Almighty God, you called Cuthbert from following the flock to be a shepherd of your people: Mercifully grant that, as he sought in dangerous and remote places those who had erred and strayed from your ways, so we may seek the indifferent and the lost, and lead them back to you; through Jesus Christ our Lord, who lives and reigns with you and the Holy Spirit, one God, forever and ever.
A. C. Fraser, W. H. Frere, LFF

Readings: Psalm 23 or Psalm 1; 2 Corinthians 6:1-10; Matthew 6:24-33
Hymn of the Day:The King of love my shepherd is” (H82 645,646; LBW 456, LSB 709, ELW 502)

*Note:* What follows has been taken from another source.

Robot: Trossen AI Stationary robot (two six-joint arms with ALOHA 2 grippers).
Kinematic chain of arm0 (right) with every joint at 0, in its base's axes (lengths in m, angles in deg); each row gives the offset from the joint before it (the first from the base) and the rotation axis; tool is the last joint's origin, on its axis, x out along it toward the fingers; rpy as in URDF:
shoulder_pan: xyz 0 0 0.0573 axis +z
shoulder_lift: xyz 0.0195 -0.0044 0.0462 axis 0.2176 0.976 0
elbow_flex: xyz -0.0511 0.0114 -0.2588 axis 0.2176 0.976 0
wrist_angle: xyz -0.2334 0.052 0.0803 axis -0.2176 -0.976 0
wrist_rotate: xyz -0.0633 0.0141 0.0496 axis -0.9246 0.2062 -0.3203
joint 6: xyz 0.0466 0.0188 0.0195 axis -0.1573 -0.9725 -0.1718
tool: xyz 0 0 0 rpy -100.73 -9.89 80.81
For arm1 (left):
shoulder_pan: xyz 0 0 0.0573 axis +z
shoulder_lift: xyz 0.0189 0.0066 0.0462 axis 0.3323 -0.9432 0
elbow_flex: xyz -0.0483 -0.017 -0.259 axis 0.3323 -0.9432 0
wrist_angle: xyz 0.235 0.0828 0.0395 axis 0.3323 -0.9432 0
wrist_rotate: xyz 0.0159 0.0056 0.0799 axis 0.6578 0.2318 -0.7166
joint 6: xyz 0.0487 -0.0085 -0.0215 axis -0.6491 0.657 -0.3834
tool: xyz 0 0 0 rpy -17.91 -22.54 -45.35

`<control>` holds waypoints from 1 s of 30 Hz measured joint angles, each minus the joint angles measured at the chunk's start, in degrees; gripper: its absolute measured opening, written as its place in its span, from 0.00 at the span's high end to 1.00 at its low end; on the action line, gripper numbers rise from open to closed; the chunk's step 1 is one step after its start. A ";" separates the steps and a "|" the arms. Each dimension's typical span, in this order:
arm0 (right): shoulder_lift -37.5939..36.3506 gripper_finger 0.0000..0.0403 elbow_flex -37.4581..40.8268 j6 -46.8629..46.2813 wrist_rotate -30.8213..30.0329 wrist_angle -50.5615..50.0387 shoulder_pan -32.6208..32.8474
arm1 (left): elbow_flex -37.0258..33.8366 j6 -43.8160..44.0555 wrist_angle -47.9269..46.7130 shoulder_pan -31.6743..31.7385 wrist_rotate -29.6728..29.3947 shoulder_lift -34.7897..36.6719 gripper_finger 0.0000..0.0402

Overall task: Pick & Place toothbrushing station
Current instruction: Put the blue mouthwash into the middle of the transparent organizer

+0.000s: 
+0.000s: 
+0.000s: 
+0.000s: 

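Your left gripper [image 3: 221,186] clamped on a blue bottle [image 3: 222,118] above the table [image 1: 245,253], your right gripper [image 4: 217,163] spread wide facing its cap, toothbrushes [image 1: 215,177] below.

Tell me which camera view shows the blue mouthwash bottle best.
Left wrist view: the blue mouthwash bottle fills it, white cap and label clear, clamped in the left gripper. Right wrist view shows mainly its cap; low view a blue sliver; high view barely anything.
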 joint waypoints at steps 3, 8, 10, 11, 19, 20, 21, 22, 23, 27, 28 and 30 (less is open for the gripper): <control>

Prayers: For the indifferent and those who no longer practice their religion; For a deeper understanding of the importance of prayer, meditation, and study; For the north of England, its church and people; For the cathedral and diocese of Durham.
Preface: Saint (2) (BCP)
Color: White

This daily prayer and Bible reading guide, Devoted to Prayer (based on Acts 2:42), was conceived and prepared by the Rev. Andrew S. Ames Fuller, director of communications for the North American Lutheran Church (NALC). After a challenging year in the midst of the COVID-19 pandemic, we have been provided with a unique opportunity to revitalize the ancient practice of daily prayer and Scripture reading in our homes. While the Reading the Word of God three-year lectionary provided a much-needed and refreshing calendar for our congregations to engage in Scripture reading, this calendar includes a missing component of daily devotion: prayer. This guide is to provide the average layperson and pastor with the simple tools for sorting through the busyness of their lives and reclaiming an act of daily discipleship with their Lord. The daily readings follow the Lutheran Book of Worship two-year daily lectionary, which reflect the church calendar closely. The commemorations are adapted from Philip H. Pfatteicher’s New Book of Festivals and Commemorations, a proposed common calendar of the saints that builds from the Lutheran Book of Worship, but includes saints from many of those churches in ecumenical conversation with the NALC. The introductory portion is adapted from Christ Church (Plano)’s Pray Daily. Our hope is that this calendar and guide will provide new life for congregations learning and re-learning to pray in the midst of a difficult and changing world.